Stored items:
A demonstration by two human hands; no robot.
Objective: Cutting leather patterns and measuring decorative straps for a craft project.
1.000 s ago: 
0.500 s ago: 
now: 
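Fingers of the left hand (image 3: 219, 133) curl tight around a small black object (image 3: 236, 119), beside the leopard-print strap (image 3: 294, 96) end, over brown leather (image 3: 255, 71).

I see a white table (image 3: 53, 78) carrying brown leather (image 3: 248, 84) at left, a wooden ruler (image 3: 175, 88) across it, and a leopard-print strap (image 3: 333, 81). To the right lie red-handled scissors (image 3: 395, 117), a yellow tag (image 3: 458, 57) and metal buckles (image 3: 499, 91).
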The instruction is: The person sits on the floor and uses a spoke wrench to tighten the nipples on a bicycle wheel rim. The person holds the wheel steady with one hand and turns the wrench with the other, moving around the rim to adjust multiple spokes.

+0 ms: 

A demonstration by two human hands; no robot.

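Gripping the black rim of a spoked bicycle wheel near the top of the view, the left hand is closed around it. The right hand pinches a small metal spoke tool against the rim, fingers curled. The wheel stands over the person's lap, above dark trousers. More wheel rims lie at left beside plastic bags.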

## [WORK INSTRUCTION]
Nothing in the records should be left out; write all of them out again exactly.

## [RESULT BELOW]
A demonstration by two human hands; no robot.
Objective: Cutting leather patterns and measuring decorative straps for a craft project.
1.000 s ago: 
0.500 s ago: 
now: 
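Fingers of the left hand (image 3: 219, 133) curl tight around a small black object (image 3: 236, 119), beside the leopard-print strap (image 3: 294, 96) end, over brown leather (image 3: 255, 71).

I see a white table (image 3: 53, 78) carrying brown leather (image 3: 248, 84) at left, a wooden ruler (image 3: 175, 88) across it, and a leopard-print strap (image 3: 333, 81). To the right lie red-handled scissors (image 3: 395, 117), a yellow tag (image 3: 458, 57) and metal buckles (image 3: 499, 91).
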The instruction is: The person sits on the floor and uses a spoke wrench to tighten the nipples on a bicycle wheel rim. The person holds the wheel steady with one hand and turns the wrench with the other, moving around the rim to adjust multiple spokes.

+0 ms: 

A demonstration by two human hands; no robot.

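Gripping the black rim of a spoked bicycle wheel near the top of the view, the left hand is closed around it. The right hand pinches a small metal spoke tool against the rim, fingers curled. The wheel stands over the person's lap, above dark trousers. More wheel rims lie at left beside plastic bags.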

What was asked for in the exercise is now done.